Revista Cultura y Ocio

Patatas rellenas

Publicado el 13 mayo 2018 por Icastico

Imagino que la receta de patata rellena viene de lejos, que no la inventé yo. Durante una temporada creí haber sido el autor de la misma. O por lo menos mi relleno particular. Seguro. Me remonto a los tiempos del blanco y negro, del NODO, casi de cuando se hacía la mili con lanza. Lo creí porque no había leído nada sobre el asunto, no había ordenadores personales. El único PC del que había oido hablar vagamente y a hurtadillas, por si las flies, era el Partido Comunista. Mi viejo siempre nos aleccionaba: que no me entere yo de que habláis de política y religión. Un día me salté la regla en el ascensor y un vecino cabrón le fue con el queo. El chivato puede estar tranquilo, me cayeron unos azotes. Hoy, con la ley mordaza, parecen haberlo resucitado, y con él sus amenazas. Lo vemos con los músicos y titiriteros encarcelados. Con cualquiera que diga dos verdades seguidas.

Hablo de los años sesenta y setenta. Fue casi una cuestión de supervivencia, poco o nada que ver con una temprana vocación por la cocina, afición que desarrollé de otra manera. Una mesa rectangular, con dos ‘alas’ extensibles. En una de ellas, el patriarca. De frente, servidor. Face to face. Toda la vida cara a cara, con mesa o sin ella. A los lados mi madre y mis hermanos. Diez eran diez. La consigna era comer todo. No podía sobrar nada. Gustara o no gustara. Tuvieras arcadas o no. Mejor no tenerlas. Con el tiempo aligeró la norma, permitía llevar devuelta una patata, si no se podía más. Eran, en ocasiones, patatas enteras, redondas. Y vi la luz. Porque cuando tocaba un cocido light, de rancho, de mili si me apuras por la cantidad de bocas, este tenía entre sus ingredientes un taco de tocino de pura grasa, sin una mísera veta de jamón, coronado por una piel dura y pelos de dos milímetros. Una lija, un cuero con puntas, un asco. Y había que tragarlo. Mi viejo pasó hambre en la postguerra, muchas horas en la cola para conseguir un chusco de pan negro, con suerte. Contaba. Gachas gachas gachas. Eso rememoraba si quería llamarnos afortunados. Cada equis años hacía su Memoria particular y se tomaba un plato de gachas para revivir los recuerdos y sepultarlos a continuación con una pitanza bien distinta y ponerles de cruz un postre, para erradicar las amarguras. Conmigo se ‘cebó’ especialmente, era el más delgado de todos, se me marcaban las costillas a pesar de lo que comía, todo iba a parar a mis poderosos zancos y por eso me tuvo hasta los quince años en pantalón corto, para que los vecinos no murmurasen, que no hubiese duda de la abundancia. ‘Pero mire qué piernas tiene’. Y con los cánones nutricionales de aquella época, cero patatero, en que lo importante era estar gordo, rollizo, resultaba el tocino ser poderoso aliado para tales menesteres.

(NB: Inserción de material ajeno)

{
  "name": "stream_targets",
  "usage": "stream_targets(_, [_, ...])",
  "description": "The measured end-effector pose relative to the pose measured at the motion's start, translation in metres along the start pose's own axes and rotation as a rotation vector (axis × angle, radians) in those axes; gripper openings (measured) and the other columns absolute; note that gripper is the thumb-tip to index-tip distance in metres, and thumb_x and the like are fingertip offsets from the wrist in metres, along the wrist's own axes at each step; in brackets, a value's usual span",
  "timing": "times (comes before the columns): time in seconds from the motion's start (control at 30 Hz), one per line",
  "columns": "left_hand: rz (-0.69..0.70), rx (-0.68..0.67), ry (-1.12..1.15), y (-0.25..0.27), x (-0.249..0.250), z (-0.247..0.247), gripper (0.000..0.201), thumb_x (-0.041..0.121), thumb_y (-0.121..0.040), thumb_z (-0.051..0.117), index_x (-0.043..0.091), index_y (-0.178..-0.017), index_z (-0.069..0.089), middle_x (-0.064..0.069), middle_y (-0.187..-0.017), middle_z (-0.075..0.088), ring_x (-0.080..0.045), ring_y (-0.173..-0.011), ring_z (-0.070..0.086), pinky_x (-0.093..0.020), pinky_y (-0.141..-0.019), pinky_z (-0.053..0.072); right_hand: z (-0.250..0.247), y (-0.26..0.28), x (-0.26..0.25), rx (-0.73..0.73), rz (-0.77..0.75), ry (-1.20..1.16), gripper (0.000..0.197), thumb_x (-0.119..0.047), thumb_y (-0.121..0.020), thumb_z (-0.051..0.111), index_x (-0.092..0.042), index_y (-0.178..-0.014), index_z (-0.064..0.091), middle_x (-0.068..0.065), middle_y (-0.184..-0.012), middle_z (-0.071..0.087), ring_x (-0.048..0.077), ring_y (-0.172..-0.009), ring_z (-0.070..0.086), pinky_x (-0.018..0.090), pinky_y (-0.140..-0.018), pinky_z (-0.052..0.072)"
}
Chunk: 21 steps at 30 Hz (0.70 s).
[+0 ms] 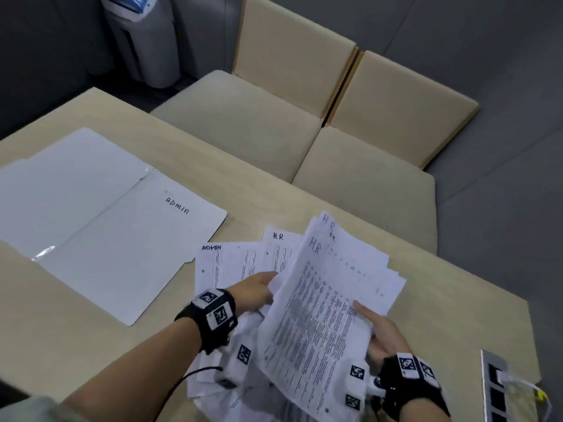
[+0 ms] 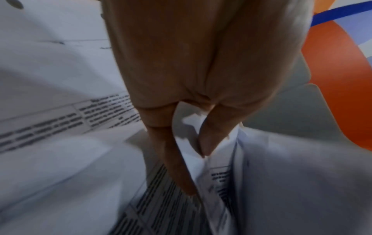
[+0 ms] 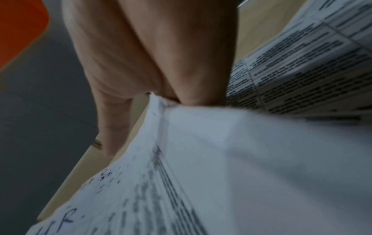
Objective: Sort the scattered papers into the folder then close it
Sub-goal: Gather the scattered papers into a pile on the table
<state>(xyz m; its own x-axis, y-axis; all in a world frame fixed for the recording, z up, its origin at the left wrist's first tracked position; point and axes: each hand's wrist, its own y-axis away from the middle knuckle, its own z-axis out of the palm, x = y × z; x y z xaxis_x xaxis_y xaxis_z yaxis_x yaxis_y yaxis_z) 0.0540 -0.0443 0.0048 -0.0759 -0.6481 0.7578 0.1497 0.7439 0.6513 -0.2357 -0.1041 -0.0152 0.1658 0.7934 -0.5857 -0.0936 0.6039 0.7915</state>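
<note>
Between both gripping hands, papers tilted, long axis away-right.

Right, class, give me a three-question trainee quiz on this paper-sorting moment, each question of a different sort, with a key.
1. True or false: the folder lies closed on the table.
2. Which word is handwritten inside the folder? A) HR B) ADMIN C) SALES
3. Fill in: the right hand grips a sheaf of papers whose top sheet is marked ___.

Key:
1. False; it lies open.
2. B.
3. HR. The left hand grips other sheets beside an ADMIN-marked sheet.
</note>
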Motion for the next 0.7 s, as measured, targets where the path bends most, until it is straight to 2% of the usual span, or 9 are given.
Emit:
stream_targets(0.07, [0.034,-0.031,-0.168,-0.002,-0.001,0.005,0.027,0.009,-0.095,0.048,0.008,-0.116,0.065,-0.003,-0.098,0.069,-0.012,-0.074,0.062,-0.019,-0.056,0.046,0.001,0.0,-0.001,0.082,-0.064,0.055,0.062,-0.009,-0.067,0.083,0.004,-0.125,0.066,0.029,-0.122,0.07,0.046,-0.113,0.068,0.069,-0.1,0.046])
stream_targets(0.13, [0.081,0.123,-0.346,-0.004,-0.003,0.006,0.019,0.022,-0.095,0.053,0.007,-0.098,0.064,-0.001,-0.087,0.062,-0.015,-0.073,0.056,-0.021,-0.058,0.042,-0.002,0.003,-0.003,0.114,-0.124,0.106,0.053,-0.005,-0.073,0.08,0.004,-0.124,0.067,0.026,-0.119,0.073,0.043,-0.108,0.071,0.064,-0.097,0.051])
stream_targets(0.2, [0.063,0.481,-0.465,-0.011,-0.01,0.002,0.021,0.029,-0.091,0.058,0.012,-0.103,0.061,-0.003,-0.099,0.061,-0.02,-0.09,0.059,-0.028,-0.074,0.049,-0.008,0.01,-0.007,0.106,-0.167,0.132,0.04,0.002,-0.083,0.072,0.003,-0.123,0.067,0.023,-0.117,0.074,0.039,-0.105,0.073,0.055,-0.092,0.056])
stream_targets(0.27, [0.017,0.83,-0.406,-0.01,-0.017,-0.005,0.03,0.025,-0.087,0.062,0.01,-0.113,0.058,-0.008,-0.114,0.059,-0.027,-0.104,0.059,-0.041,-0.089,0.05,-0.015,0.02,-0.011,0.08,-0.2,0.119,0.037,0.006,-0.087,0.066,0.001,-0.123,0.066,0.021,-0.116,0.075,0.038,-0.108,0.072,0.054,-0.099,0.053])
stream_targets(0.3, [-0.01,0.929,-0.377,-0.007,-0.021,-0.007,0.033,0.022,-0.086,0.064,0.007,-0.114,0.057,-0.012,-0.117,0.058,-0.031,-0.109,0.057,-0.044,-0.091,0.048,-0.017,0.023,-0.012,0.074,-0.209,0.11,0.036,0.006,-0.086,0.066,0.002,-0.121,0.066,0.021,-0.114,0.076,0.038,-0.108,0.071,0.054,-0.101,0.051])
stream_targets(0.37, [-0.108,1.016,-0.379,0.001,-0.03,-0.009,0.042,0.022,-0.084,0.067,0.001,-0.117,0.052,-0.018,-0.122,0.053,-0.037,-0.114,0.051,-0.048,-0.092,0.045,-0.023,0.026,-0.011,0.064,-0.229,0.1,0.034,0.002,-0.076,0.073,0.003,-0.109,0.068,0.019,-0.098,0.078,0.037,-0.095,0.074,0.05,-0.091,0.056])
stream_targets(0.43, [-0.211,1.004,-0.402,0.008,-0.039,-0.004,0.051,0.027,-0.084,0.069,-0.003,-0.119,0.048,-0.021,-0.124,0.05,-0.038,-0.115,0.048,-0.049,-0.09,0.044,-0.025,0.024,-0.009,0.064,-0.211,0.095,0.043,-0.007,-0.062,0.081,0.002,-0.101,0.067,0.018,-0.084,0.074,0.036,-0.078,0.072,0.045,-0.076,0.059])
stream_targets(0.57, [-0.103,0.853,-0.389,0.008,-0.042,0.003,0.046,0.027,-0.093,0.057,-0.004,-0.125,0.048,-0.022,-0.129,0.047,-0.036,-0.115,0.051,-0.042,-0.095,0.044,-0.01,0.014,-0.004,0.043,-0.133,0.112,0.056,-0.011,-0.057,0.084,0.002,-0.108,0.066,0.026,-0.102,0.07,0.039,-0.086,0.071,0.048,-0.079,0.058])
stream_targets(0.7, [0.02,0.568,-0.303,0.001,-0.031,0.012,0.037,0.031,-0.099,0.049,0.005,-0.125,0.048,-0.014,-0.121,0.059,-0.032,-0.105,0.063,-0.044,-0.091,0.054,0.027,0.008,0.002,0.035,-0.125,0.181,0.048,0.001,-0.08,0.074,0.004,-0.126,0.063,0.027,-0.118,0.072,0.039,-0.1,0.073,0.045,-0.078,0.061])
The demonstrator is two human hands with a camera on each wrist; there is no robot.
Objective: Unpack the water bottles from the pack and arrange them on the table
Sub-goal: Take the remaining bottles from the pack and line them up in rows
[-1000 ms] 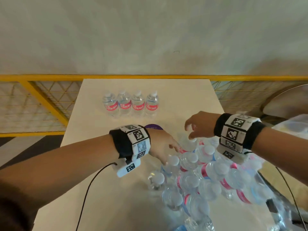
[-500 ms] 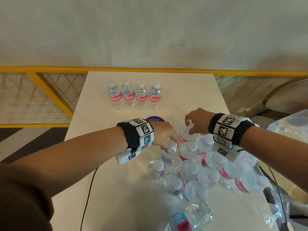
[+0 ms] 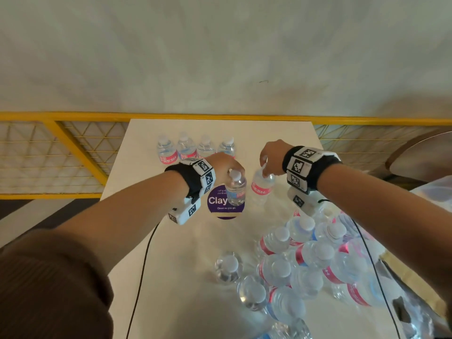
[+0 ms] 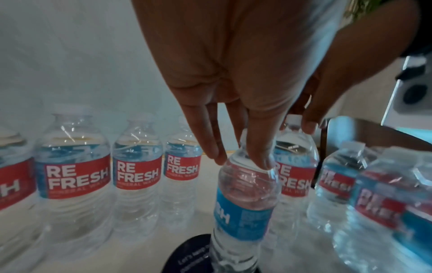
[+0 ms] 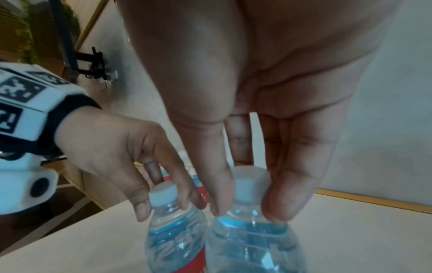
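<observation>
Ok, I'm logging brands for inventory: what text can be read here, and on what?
"RE FRESH": red labels of the row bottles.
"Clay", "Clean as you go": purple round sticker on the table.
Smaller label print and the sticker's top line: too blurred.
Wristband squares: patterns, no words.

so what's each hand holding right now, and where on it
Each holds one water bottle by the top. The left hand pinches the left bottle at its cap and neck; the right hand pinches the right bottle the same way.

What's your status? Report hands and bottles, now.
Left hand pinching bottle by cap. Right hand pinching second bottle, tilted. Four-bottle row ahead; path unobstructed.
</observation>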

Aquel tocino repugnante me martirizaba y pronto busqué una solución de urgencia. Cuando no tenía los ojos de mi progenitor encima agarraba el taco y lo tiraba debajo de un aparador que estaba a mi derecha. Luego, en el momento que se retiraba a su siesta de pijama y orinal, iba a por los despojos y los echaba en la basura. A veces me olvidaba y quedaba detrás de una pata, fosilizado, allí no llegaba la escoba. Al llegar la moda de la patata indultada me resultó retador, provocador, pasear el cacho de tocino por las narices de mi padre. Por la aduana. Practicaba un agujero grande al tubérculo, lo vaciaba. Luego introducía el tocino en el interior. Una obra de arte. Un desafío. De paso evitaba tener que recogerlo del nicho al que lo había enviado; algún día podía ser descubierta mi técnica, no quiero pensar en las consecuencias. Del cinturón no me libraría. Ya lo había catado varias veces. Eran unos segundos de tensión. Acompañaba a la mortaja de fécula con mirada nerviosa, hasta que traspasaba la puerta de la cocina. Tensión porque podría darse el caso de que a mi viejo le apeteciese pillarla, bien porque ya se hubieran retirado las fuentes y él quisiera más o, simplemente, para dar ejemplo de que todo se comía y nada se tiraba. Más de una vez ocurrió con el plato de algún hermano: a ver, dame esa patata. Tampoco quiero imaginar qué hubiese ocurrido si coincide con la mía y le hace la biopsia. No quiero porque ya lo sé.